When informed that True the Vote was resurrecting the challenge under the new Georgia law, Georgia ACLU attorney Rahul Garabadu told us [interview on camera], that these mass challenges were dangerous because, “Probable cause requires some individualized suspicion, which means you can’t just print out reams and reams of information … and throw them to a county.”

But the new law does just that, allowing any voter to challenge an “unlimited” number of other voters.

Another codicil in SB202 enforces the power of challengers. Counties, who previously had final say over voter rolls and the counting of ballots, must now accept the challenges. If not, a local board can be dismissed and overridden by the State Elections Board. The law also changed the voting membership of that board to include only representatives of the governor and legislative leaders, all Republicans.

The ACLU’s Garabadu also explained the crazy hoops voters would have to leap through to get their ballots counted. Counties will be forced, on the basis of any unfounded claim against thousands of voters, to mail each a postcard requiring the voter to come into their county clerk’s office and prove their residence. Not only do few take the day from work to stand in line at a clerk’s office to save their one vote, Garabadu imagined the scene of tens of thousands of voters crowding into these small offices “in the middle of a pandemic.”
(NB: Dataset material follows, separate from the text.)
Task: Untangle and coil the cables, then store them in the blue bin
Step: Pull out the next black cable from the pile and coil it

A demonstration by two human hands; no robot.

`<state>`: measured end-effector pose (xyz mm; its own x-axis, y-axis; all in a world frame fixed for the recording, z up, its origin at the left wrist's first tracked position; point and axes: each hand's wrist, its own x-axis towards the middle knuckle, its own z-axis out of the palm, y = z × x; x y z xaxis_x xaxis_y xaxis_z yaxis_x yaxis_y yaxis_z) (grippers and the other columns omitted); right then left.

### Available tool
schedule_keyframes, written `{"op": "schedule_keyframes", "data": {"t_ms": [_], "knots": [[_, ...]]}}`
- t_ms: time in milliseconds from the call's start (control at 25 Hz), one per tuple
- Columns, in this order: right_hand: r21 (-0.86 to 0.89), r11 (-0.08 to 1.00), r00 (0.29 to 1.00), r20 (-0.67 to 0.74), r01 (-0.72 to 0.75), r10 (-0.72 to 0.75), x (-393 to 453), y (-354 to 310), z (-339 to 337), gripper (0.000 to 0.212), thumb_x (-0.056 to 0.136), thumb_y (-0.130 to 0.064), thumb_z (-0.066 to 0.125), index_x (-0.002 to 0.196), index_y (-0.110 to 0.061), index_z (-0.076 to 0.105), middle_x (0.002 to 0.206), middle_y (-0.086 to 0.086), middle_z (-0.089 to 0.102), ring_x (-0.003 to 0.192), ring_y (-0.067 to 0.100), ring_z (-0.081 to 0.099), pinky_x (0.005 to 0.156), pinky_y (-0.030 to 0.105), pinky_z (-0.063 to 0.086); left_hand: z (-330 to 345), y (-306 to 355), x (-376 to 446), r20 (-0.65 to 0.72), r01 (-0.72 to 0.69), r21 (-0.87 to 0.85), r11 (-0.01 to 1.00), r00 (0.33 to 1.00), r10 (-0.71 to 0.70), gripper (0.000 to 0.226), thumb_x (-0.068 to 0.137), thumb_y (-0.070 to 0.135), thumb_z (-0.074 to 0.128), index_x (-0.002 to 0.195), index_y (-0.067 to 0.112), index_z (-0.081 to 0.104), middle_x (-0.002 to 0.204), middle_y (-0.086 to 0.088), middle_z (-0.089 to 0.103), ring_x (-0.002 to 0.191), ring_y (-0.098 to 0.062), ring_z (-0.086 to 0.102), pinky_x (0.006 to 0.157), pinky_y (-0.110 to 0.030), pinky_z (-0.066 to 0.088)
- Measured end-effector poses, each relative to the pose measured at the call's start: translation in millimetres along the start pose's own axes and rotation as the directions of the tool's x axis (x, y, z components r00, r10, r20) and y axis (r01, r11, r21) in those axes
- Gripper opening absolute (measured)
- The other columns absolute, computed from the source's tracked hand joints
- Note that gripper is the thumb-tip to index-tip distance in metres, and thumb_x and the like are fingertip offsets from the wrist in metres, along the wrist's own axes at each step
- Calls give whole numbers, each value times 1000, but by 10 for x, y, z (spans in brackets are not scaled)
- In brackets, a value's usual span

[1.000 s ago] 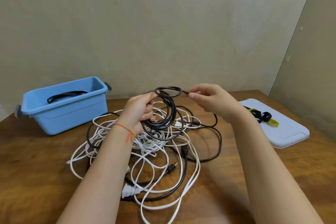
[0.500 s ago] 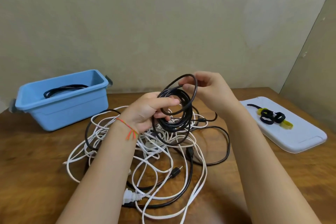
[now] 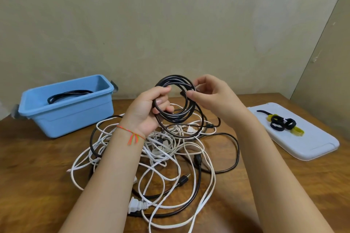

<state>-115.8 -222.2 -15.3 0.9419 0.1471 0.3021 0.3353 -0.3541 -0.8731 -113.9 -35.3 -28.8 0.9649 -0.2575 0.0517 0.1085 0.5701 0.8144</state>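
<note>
The left hand (image 3: 149, 108) grips a black cable coil (image 3: 175, 100), now raised higher and more upright than before, while the right hand (image 3: 210, 94) pinches its top edge.

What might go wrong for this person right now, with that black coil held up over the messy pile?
1. The black coil is held only by the left hand and the right hand, with no tie on it; the loops could spring apart.
2. A black strand hangs from the coil into the tangled pile on the table; lifting toward the blue bin may drag the pile along.
3. The cable ties lie on the white lid, away from both hands.
</note>
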Motion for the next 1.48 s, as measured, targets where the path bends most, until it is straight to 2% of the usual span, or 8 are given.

– Behind True the Vote is their major funder, the Bradley Foundation, right-wing billionaires based in Milwaukee, Wisconsin, the “new Koch Brothers,” who have dedicated $2 billion to right-wing causes, particularly challenges to voters’ rights in Wisconsin, Michigan, Texas and now Georgia. Should the True the Vote operation succeed in Georgia, it would set a precedent for other states that still have private citizen challenge laws left over from the Jim Crow era

True the Vote did not respond to our several requests for an interview nor did Jason Shepard, Cobb County Republican Chairman who himself had challenged an additional 16,000 local voters.

Republican Secretary of State Brad Raffensperger has encouraged True the Vote’s mass challenges by their citizen “Elector” shills as a way to get around the federal voter protection restrictions. True the Vote quotes Raffensperger, “Though federal law restricts our ability to update our voter registration lists, the Elector Challenge is a vehicle under our law to ensure voter integrity.”

We attempted several times to speak with Raffensperger without success. The interview with Reardon concluded when, questioned about the legality of her actions, her husband seized this reporter and Reardon ordered him to leave. We did so immediately, noting the several handguns and ammunition boxes lying about, a shotgun leaning next to her front door and a photo of Reardon holding an automatic weapon. The stately Reardon, dressed elegantly in a Nancy Reagan style red dress, closed her argument with, “You’re an asshole. Fuck you!”